Like now-defunct NebuAd, Kindsight intends to use deep packet inspection to obtain information from Internet service providers about the sites consumers visit, then serve them ads based on that data. That form of behavioral targeting is seen by some as posing more of a privacy threat than other, older types of behavioral advertising for several reasons.

For one, ad networks only collect information from a limited number of publishers, nearly all of which are commercial. But ISPs can collect information from every page users visit, including search engines, doctors' offices, religious institutions and other non-commercial sites.

In addition, users have several methods for avoiding cookie-based targeting. Many ad networks and publishers offer opt-out links, yet even without such links, users can delete their cookies or install ad blockers. But people have no good way of preventing their data from being collected by ISPs.

Kindsight says it is only going to launch its platform on an opt-in basis. It intends to offer users free online security services in exchange for the ability to capture information about the Web sites they visit and serve them targeted ads. Kindsight also says that its targeting will be anonymous in that it won't connect users' names and their clickstream data.

NebuAd, which tested its technology several years ago before shuttering in the face of Congressional pressure, said it operated on an opt-out basis. In reality, however, at least one company that tested NebuAd's platform admitted to Congress  that it never offered consumers the chance to opt out.

But even when ISP-based targeting companies seek users' explicit consent, privacy advocates have raised questions about whether consumers truly understand the details. In 2008, Phorm tested its ISP-based targeting platform on an opt-in basis, but some digital rights advocates still expressed concern about whether users' consent was valid.

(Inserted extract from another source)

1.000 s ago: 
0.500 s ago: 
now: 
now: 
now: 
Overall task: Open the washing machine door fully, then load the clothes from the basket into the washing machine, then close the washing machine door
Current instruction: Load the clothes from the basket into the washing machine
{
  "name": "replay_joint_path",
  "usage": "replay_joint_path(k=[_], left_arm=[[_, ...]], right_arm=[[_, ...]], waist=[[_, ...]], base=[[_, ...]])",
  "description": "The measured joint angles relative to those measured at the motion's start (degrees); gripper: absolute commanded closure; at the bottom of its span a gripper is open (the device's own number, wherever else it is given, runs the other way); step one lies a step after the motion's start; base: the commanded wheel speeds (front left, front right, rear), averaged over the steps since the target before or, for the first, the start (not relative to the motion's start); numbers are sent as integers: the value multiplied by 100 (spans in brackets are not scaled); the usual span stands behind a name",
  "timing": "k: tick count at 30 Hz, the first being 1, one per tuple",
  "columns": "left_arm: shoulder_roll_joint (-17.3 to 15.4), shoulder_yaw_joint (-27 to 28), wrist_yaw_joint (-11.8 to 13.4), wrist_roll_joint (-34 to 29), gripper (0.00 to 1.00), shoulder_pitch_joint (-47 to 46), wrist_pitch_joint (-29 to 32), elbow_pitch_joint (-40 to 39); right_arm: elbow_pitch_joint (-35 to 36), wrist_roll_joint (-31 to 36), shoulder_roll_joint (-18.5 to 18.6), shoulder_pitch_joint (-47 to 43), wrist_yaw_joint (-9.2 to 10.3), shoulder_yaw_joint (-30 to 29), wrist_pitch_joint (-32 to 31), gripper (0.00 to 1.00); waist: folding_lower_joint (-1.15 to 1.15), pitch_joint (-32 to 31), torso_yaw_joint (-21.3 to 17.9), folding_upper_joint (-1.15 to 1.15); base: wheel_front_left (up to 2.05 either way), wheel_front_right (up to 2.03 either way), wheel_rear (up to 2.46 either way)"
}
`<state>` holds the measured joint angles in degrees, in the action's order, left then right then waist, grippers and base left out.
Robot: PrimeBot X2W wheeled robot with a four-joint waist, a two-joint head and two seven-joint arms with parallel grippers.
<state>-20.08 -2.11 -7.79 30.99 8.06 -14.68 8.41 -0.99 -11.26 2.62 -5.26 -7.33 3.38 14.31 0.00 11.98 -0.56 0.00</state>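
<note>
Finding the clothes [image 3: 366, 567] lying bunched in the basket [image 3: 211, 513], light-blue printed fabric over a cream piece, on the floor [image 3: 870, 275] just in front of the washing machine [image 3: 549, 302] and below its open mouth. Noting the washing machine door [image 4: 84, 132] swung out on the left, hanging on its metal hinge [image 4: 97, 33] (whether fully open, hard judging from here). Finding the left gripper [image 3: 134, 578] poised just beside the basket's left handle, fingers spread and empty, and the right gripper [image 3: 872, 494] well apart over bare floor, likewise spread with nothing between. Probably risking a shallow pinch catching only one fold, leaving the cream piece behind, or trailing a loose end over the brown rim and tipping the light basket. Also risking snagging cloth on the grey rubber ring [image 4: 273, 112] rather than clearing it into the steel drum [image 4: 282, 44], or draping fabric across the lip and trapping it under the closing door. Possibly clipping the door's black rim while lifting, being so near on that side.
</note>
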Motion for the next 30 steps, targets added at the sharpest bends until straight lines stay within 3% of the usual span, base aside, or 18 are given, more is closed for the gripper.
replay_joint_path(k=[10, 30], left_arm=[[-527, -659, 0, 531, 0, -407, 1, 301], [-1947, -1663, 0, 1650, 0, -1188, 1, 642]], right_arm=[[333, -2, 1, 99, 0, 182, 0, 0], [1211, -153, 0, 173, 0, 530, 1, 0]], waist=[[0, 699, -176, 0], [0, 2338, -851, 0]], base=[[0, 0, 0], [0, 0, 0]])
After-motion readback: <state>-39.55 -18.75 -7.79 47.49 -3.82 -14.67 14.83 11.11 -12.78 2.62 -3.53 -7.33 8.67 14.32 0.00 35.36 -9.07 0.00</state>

Industry groups' self-regulatory standards do not take a technology-neutral approach. On the contrary, the July 2009 self-regulatory standards say that companies that target users based on clickstream data -- including companies that gather data from ISPs and entities that track users via toolbars or other downloaded applications -- should not do so unless users have taken an "action in response to a clear, meaningful and prominent notice."

The self-regulatory standards for cookie-based targeting by ad networks require only that companies provide clear notice of the practice and allow people to opt out.